Supreme Court of Texas
Nov 12, 1894
87 Tex. 287 (Tex. 1894)

Summary

In Cheeves, an insurance policy was obtained by a partnership on the life of Chilton, a partner in the firm, for 10,000.

Summary of this case from Tamez v. Certain Underwriters at Lloyd's, London

Opinion

No. 205.

Delivered November 12, 1894.

1. Insurable Interest — Public Policy.

It is against public policy to allow any one who has no insurable interest to be the owner of a policy of insurance upon the life of a human being .............. 291

2. Same — Beneficiary.

Such policy can not be beneficially owned by any one not interested in the life insured, whether the policy be taken out in the first instance by the noninterested party, with or without the consent of the insured, or that he acquired the policy by assignment from the person whose life is insured, or from another who had an insurable interest ................................. 292

3. Holder of Policy by One Having no Insurable Interest.

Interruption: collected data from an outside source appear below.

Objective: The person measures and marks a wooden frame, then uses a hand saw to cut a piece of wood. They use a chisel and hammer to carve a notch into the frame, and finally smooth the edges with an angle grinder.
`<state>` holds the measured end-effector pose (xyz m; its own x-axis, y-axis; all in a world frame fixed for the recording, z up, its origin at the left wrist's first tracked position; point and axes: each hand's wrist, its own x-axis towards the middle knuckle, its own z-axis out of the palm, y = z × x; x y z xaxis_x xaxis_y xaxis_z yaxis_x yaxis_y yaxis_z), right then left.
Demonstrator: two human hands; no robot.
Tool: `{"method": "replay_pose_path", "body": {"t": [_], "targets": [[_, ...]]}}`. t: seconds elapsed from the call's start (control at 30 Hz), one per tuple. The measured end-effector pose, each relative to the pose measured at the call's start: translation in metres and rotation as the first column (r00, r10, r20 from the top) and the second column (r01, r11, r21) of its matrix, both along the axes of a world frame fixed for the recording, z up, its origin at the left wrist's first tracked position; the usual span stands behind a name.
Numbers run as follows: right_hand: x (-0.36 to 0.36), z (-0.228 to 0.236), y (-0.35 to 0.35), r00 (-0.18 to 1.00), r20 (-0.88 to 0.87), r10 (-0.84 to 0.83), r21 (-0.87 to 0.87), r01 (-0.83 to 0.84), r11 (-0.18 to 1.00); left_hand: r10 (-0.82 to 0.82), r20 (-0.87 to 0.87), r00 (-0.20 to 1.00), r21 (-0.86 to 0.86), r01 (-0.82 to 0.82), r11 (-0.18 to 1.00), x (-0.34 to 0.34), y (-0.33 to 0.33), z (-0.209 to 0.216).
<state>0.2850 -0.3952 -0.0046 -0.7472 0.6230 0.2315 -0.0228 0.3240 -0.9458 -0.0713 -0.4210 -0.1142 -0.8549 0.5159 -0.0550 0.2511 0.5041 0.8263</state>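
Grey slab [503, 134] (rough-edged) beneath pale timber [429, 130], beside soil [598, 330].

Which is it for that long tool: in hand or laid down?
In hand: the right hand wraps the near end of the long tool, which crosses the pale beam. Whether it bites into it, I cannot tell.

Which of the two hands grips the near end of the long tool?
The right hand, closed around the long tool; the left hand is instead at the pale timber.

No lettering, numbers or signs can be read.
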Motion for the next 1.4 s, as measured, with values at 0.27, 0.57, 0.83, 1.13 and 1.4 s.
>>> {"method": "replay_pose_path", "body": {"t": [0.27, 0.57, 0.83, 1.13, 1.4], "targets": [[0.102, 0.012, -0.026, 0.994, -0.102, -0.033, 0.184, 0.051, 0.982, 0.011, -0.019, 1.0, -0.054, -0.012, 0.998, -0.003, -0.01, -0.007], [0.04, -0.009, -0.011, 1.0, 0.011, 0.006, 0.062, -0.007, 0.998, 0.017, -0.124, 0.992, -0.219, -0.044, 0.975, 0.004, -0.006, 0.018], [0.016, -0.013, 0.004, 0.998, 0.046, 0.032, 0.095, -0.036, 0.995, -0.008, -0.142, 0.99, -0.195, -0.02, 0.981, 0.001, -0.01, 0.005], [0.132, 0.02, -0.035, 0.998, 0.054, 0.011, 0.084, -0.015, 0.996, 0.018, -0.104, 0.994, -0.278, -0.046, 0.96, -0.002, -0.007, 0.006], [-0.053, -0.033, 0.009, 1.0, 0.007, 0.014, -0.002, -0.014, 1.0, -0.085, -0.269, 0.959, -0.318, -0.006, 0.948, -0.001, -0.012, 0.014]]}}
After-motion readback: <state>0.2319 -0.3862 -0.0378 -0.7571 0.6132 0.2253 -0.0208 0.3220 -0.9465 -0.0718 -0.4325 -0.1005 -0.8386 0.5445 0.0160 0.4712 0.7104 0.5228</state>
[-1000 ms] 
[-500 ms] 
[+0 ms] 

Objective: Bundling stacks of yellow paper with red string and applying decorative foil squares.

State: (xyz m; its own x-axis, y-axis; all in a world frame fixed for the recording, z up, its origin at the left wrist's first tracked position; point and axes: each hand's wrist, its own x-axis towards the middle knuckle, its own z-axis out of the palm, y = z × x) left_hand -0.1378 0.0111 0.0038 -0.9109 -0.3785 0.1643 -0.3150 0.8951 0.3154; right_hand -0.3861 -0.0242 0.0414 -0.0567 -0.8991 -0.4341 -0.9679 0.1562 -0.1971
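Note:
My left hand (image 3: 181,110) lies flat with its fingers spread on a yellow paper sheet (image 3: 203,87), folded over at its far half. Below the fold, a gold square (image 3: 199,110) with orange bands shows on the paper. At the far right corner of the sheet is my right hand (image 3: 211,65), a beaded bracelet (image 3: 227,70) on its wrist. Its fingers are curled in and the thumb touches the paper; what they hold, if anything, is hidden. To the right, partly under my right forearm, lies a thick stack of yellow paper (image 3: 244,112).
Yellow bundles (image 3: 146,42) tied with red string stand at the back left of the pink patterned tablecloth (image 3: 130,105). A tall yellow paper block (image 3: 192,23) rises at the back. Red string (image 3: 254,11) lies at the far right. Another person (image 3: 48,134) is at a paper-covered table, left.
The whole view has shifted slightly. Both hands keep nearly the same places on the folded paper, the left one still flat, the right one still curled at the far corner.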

If the person named as beneficiary, or the assignee of such policy, has no insurable interest in the life of the insured, he will hold the proceeds as the trustee for the benefit of those entitled by law to receive it .................................................... 292

4. Creditor of Insured.

The limit of interest of a creditor in a policy upon the life of his debtor is the amount of such debt and interest plus amount expended to preserve the policy with interest thereon. The remainder will go to the estate of the insured................................. 292

5. Liability of the Insurance Company.

In case a policy is held by one having no insurable interest in the life, the company can not avoid payment on that ground. The insurance company must perform its contract, and the law will dispose of the money according to the rights of the parties................. 292

6. Cessation of Insurable Interest.

The want of insurable interest is just as absolute where it has ceased as where it never existed. Interest in a policy upon one member of a partnership held by the firm ceased upon the dissolution of such firm, and the survivor has no interest in the recovery .............. 294

7. Premiums Paid by Partnership.

Premiums paid by a partnership upon the life of one of its members payable to the firm, the firm having dissolved before the death, are a charge upon the policy, and are recoverable by the owner of the firm assets ................................................ 294

8. Pleading — Practice.

The facts upon which the right arises (to recover the premiums, etc.), are alleged, and there is a prayer for general relief. This was sufficient to entitle the pleader to whatever the law would accord him upon the alleged facts, and it was error to sustain a general demurrer to such pleading ............................. 294

ERROR to Court of Civil Appeals for Third District, in an appeal from Falls County.

The facts are stated in the opinion. The contention, as stated in the petition for writ of error, is as follows: "The exact point of contention presented for decision is embraced in the following proposition: That Cheeves, being a partner of L.B. Chilton at the time the contract of insurance was perfected, and then having an insurable interest in the life of the latter, it was not essential to the rights of the beneficiary that such interest should continue until the happening of the event on which performance by the insurer is conditioned. In short, the cessation of the insurable interest in Cheeves in the life of Chilton, i. e., his ceasing to be a partner of Cheeves, could not affect the rights of the latter if such insurable interest existed at the time the contract was made."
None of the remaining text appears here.